I guess I should follow this up with IANAGE (I am not a google engineer). This is all conjecture. But what the heck, this is the internet. :-)

I dont think that a personal solution like that is far off. I think I heard something about the next Windows doing that and making it available to the internet (with permission for specific files etc) and incorporating p2p technology at some level for this. Sounds interesting, how much I would let loose on the internet is a different story.

Take a peek at dashboard. Only for Gnome on Linux but then not everyone runs winders :-)

I should reveal that I'm probably skewed in my perception of the utility of a local googlebot because I run a local web server that hosts documents that are link-heavy. So desktop googlebot would actually be useful for me, as opposed to most desktop users.

I did consider the Google appliance as a gateway to people sussing out the ranking system, but given the cost of entry and its black box nature, I think it would require an order of magnitude more effort by an individual than the inevitable decentralized cracking effort that would come from geeks if an installable googlebot were released.

"I dont think that a personal solution like that is far off. I think I heard something about the next Windows doing that."

Hah, hah. That's 2006 at the earliest!

Well the current windows also has something that can index and allows you to search the HDD. It is called the Indexing service. And there are plug ins that are freely avbl that will allow the indexing service to index PDFs etc. If you have a custom file format, you can write your own plug in too...

Googlebot: it keeps going and going and going...

What would be the point of using Page Rank to index the files on a single local computer? What Google would likely offer (if they were smart) would be a cheaper version of something like DT Search which is excellent -- but expensive -- for indexing and then searching local files.

But how interlinked are our local files? Would the PageRank philosophy work on personal files, even network shared project files? I don't leave a comment in a Word document to a PNG saying "Good PNG with orange and peach colours".

I imagine even if the linkage is high enough, that to fully get at the linkage value the search would have to go beyond individual Word documents and text files and up into our Exchange servers, Project plans, our Dreamweaver templates and VS.NET solutions.

There does not seem to be enough written-down linkage in our personal space. It is mainly in our heads and discussed at board room tables.

I think never - try other soft for making search engine on your computer.
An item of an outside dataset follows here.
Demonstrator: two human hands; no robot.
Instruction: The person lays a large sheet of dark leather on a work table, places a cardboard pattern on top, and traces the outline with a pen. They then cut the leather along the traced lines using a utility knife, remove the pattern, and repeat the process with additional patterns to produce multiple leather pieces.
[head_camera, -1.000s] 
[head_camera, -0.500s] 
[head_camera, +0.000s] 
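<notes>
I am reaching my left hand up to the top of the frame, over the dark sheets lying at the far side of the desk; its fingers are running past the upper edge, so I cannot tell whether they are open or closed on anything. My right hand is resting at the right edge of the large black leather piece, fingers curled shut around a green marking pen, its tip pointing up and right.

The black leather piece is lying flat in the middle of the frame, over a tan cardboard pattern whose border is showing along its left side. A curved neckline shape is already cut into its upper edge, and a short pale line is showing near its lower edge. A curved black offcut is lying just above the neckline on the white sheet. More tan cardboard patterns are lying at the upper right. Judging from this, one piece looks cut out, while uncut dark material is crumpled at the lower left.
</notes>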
As I remember you can try yandex.ru there is a special tool for making a local search engine.

Apparently LookSmart used to offer a local search utility, like you describe (or was it AltaVista)?

In any case, this "local search" feature is rumoured to be part of the forthcoming "Longhorn" OS from M$. Indeed, there has even been speculation that it might be a peer-to-peer search engine -- so that even *I* could search your emails ;)

Dear Anil,

Look at our site www.nt4me.com you don't have to wait until Longhorn is out. We have desktop search engine using natural language processing that work like your friend is taking your commands and executing your wish for you on your computer. Take a look....This program going to be future desktop.

you sad men... is this how you want to spend the rest of your days, choose life.

If you are running a local web server. I'd suggest a search engine like swish-e. I use it on my public website and it's great. It only deals with keyword relevance. Like the others, I think something like PageRank is useless for most non-webservers.